# Recommend me a nacho sauce!



## Vin

Need a good, high quality nacho sauce for use in nachos, tacos, burritos, etc.

I don't care if it's cheapo, I just don't want that crap that tastes like Kraft cheese slices. 

Needs to not be obscure either. Something most grocery stores would carry. 

Recipes that include the use of said sauce are also appreciated.


----------



## higdeezy45b

I like the queso blanco Velveeta its white cheese with pepper flakes. I usually get the Kroger brand and melt it. Can add milk to thin it if you need to.


----------



## Vin

higdeezy45b said:


> I like the queso blanco Velveeta its white cheese with pepper flakes. I usually get the Kroger brand and melt it. Can add milk to thin it if you need to.

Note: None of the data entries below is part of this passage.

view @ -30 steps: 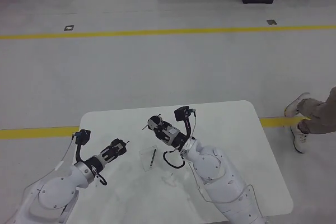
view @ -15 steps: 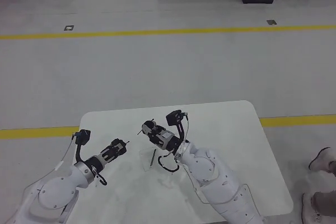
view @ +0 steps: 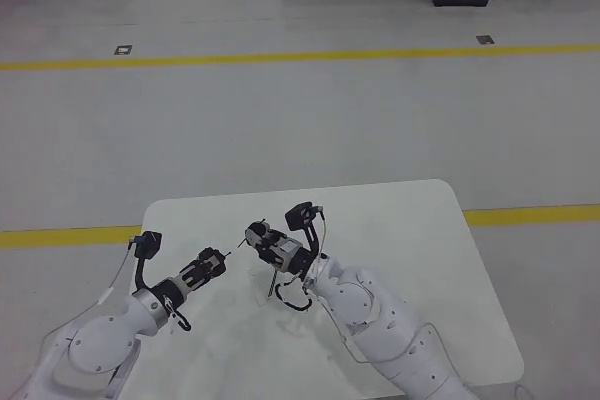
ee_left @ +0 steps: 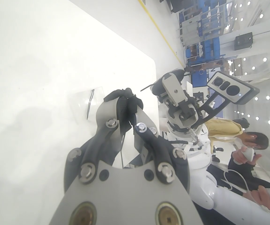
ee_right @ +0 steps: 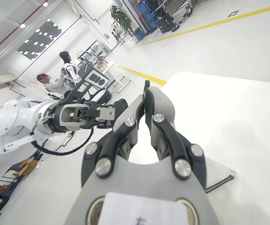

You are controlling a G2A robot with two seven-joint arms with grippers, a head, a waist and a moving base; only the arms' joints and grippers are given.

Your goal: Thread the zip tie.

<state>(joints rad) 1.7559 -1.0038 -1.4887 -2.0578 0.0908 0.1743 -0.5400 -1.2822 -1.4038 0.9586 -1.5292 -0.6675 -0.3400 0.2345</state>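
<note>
My left gripper [view: 215, 262] is shut on a black zip tie [ee_left: 123, 139]; its thin strap runs back from the pinched end toward the palm. My right gripper [view: 254, 236] hovers just beyond it, shut on a thin black strip [ee_right: 146, 84] that pokes out past the fingertips. In the left wrist view that strip [ee_left: 146, 87] points toward my left gripper [ee_left: 126, 97]. I cannot tell whether both grippers hold one tie. The two grippers are close together but apart, above the white table [view: 410, 230].
A clear shallow tray [view: 261, 270] lies on the table under the right arm, with a spare black zip tie [view: 272, 283] in it. The table's rounded far corner [ee_left: 152, 59] is close behind. The table's right half is bare.
My right gripper has moved left and toward the left gripper, closing most of the gap. The left arm has stayed where it was.
</note>
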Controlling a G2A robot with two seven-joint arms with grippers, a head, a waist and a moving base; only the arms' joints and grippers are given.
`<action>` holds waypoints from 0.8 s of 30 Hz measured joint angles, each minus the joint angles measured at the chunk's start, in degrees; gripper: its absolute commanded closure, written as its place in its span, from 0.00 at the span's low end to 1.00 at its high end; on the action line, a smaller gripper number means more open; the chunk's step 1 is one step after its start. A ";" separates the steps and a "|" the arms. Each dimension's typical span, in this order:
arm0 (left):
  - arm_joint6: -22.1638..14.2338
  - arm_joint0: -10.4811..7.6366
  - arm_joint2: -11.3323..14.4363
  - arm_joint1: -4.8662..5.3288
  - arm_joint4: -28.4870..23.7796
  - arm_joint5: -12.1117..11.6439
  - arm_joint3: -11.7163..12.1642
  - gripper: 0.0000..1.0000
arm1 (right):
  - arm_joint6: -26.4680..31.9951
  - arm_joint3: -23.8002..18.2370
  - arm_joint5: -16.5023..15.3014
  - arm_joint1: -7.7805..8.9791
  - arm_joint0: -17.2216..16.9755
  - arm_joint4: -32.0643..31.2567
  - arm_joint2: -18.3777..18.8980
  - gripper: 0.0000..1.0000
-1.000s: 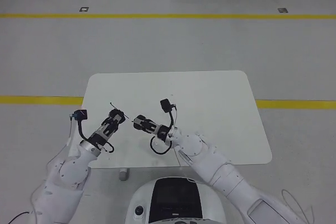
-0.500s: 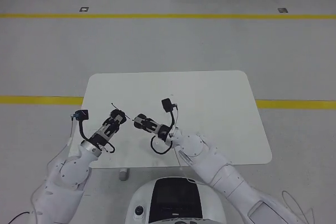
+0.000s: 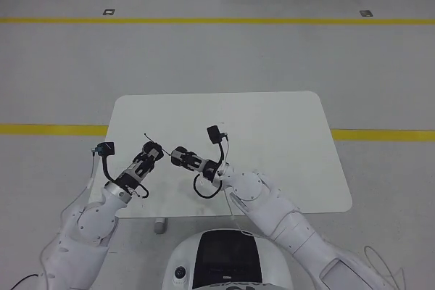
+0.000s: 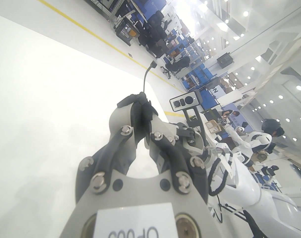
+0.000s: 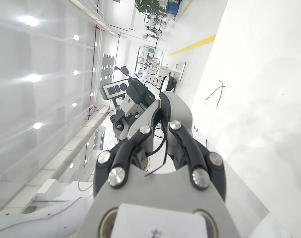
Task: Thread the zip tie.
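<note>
Over white table (image 3: 275,123), left tool (image 4: 140,100) and right tool (image 5: 160,105) each pinch one zip tie (image 4: 145,80) end.

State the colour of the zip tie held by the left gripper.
The zip tie is black, clearest in the left wrist view.

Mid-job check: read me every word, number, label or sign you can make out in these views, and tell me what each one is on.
Left label, on the base of the left gripper: upside down and cut by the frame edge, not readable.
Right label, on the base of the right gripper: only a fragment of one mark, not readable.
Sign in the room behind: too small to read reliably.
Zip tie: no print visible.
</note>
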 measured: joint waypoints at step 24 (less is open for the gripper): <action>0.00 0.00 0.00 0.00 0.00 0.00 0.00 1.00 | 0.47 -0.22 -0.09 -0.40 -0.10 -0.46 0.55 1.00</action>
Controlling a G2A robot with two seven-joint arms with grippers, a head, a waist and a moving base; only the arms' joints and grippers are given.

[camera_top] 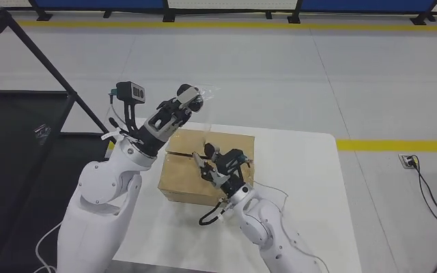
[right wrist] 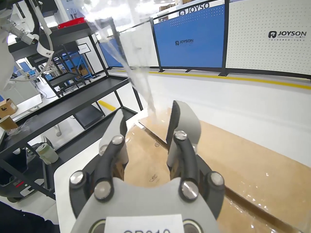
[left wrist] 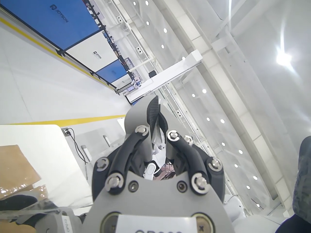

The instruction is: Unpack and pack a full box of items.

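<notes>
While left claw [left wrist: 156, 112] pinches clear tape strip [right wrist: 142, 81] rising from box [camera_top: 181, 170], right claw [right wrist: 148, 112] spread above lid; black rack [right wrist: 73, 95] beside desk [camera_top: 307, 177].

Matt brown cardboard box [right wrist: 243, 151], glossy clear tape [right wrist: 255, 206] in patches on it, beneath smooth grey fingers [right wrist: 187, 120] of the right gripper [right wrist: 148, 118]. Thin shiny transparent film [right wrist: 138, 73] pinched between rough black rubbery pads [left wrist: 151, 110] of the left gripper [left wrist: 157, 115]. Bright polished metal pins [left wrist: 141, 130] behind the fingers. Smooth white table [camera_top: 307, 177]
</notes>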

How do you melt it? Won't it just turn chewy and not liquid?


----------



## higdeezy45b

No you cube it in to 1" squares and put some milk in it microwave or in a sauce pan heat it and stir it. Add milk until it is the consistency you want.


----------



## Vin

Aight. I will check it out! THanks!


----------



## MrParacord

I like the Tostitos cheese and Pace salsa.
I can't stand cutting that Velveeta cheese and melting it. My wife like that on her nachos but not me.


----------



## Vin

MrParacord said:


> I like the Tostitos cheese and Pace salsa.
> I can't stand cutting that Velveeta cheese and melting it. My wife like that on her nachos but not me.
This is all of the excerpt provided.